▶ **Work task**:
Without including the pictures, copy each line below exactly as it reads.

>>>

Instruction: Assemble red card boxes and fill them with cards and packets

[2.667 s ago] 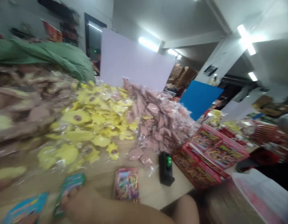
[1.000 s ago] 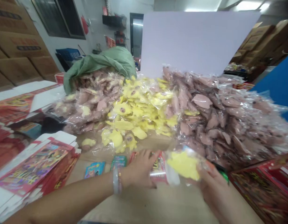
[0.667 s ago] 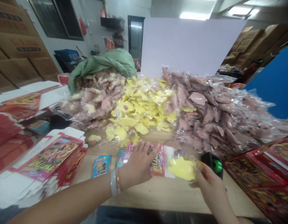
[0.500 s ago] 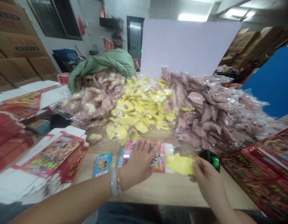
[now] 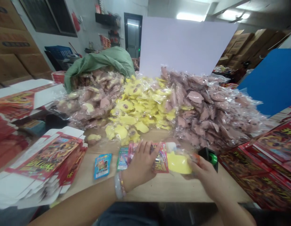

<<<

▶ **Task response**:
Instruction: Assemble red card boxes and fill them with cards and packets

[2.667 s ago] 
[1.000 s ago] 
[0.667 s ago] 
[0.500 s ago] 
[now] 

The exercise is done, with nothing left to add.